Time for a new post office, 1935

(based on letters to the Wash Cnty Post)

The WPA (Works Progress Administration) was established in 1935 as part of the New Deal to help America get out of the Great Depression. It used local laborers to build infrastructure such as roads, bridges, schools, libraries, courthouses, hospitals, and post-offices.

Two Cambridge projects considered but never implemented were (1) a new post office; and (2) a new Village office.

Residents were complaining about the current post office at 10 West Main (between Hotel and Rice Mansion).

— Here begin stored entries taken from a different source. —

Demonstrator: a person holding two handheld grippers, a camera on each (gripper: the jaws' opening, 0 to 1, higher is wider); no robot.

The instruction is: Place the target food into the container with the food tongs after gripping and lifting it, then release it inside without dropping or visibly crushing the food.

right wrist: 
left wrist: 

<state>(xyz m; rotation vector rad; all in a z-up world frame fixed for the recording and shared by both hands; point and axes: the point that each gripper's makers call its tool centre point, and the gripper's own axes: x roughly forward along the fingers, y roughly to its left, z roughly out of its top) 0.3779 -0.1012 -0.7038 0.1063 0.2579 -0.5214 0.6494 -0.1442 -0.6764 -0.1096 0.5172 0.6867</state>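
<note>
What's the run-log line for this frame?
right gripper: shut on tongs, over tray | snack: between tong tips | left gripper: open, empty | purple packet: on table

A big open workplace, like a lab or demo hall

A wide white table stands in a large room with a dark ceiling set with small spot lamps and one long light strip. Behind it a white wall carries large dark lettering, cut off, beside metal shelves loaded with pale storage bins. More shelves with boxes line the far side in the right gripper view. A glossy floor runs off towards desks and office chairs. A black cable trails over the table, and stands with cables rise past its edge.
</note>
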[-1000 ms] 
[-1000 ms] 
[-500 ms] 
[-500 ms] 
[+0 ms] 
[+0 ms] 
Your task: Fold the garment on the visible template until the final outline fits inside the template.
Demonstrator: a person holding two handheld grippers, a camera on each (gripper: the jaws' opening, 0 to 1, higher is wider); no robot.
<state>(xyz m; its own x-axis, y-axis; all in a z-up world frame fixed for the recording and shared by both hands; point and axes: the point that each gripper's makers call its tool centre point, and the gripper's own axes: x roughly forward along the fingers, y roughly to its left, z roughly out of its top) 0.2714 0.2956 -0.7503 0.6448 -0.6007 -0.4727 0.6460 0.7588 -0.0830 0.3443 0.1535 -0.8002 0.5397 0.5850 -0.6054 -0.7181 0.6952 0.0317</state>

  • Volume of mail had increased
  • Narrow street, no room for parking
  • Parking on wrong side of street
  • Last mail sorted at 6:30pm created a logjam as everyone stopped to pick up their mail before sitting down to dinner
  • Narrow alley for the mail truck
  • D&H discontinued passenger and mail service, so let’s update and use the old Depot

Hudson Falls, Granville, and Fort Edward each got new post offices approved in 1935 without spending one dime of local taxpayer money. Hudson Falls cost $46,000 ($1.1M in today’s money). Local laborers were employed.

The J.J.Gray Engine House (11 West Main) also served as the Municipal Building, but in 1935 it was already unfit. The newly purchased fire engines were housed in garages around the village because the Engine House was too narrow and too rickety. The turnout for the 1935 village election was very low, some speculated because residents were afraid to go into the dilapidated building.

But, it was another 20 years before either of these buildings were addressed.